*Your assignment*. Each of the lines below must be written out exactly as shown.

*Source data*.
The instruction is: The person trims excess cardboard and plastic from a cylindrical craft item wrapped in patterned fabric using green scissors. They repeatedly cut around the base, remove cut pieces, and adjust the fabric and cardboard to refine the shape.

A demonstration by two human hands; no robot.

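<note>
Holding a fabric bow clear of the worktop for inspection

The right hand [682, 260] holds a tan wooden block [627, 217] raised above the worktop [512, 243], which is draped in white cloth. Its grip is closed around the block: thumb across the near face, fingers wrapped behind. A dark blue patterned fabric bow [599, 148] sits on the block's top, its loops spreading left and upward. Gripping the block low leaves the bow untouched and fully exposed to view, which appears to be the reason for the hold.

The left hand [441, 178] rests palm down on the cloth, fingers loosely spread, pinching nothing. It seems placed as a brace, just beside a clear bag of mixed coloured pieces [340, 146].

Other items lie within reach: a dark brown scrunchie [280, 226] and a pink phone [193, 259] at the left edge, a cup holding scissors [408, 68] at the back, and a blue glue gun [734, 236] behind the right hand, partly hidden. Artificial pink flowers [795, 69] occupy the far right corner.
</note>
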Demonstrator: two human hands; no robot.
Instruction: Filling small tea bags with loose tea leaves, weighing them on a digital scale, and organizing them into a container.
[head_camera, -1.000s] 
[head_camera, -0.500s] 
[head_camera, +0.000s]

*Exercise answer*.
The instruction is: The person trims excess cardboard and plastic from a cylindrical craft item wrapped in patterned fabric using green scissors. They repeatedly cut around the base, remove cut pieces, and adjust the fabric and cardboard to refine the shape.

A demonstration by two human hands; no robot.

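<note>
Holding a fabric bow clear of the worktop for inspection

The right hand [682, 260] holds a tan wooden block [627, 217] raised above the worktop [512, 243], which is draped in white cloth. Its grip is closed around the block: thumb across the near face, fingers wrapped behind. A dark blue patterned fabric bow [599, 148] sits on the block's top, its loops spreading left and upward. Gripping the block low leaves the bow untouched and fully exposed to view, which appears to be the reason for the hold.

The left hand [441, 178] rests palm down on the cloth, fingers loosely spread, pinching nothing. It seems placed as a brace, just beside a clear bag of mixed coloured pieces [340, 146].

Other items lie within reach: a dark brown scrunchie [280, 226] and a pink phone [193, 259] at the left edge, a cup holding scissors [408, 68] at the back, and a blue glue gun [734, 236] behind the right hand, partly hidden. Artificial pink flowers [795, 69] occupy the far right corner.
</note>
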Demonstrator: two human hands; no robot.
Instruction: Filling small tea bags with loose tea leaves, weighing them on a digital scale, and organizing them into a container.
[head_camera, -1.000s] 
[head_camera, -0.500s] 
[head_camera, +0.000s]

The answer is complete, and the exercise is done.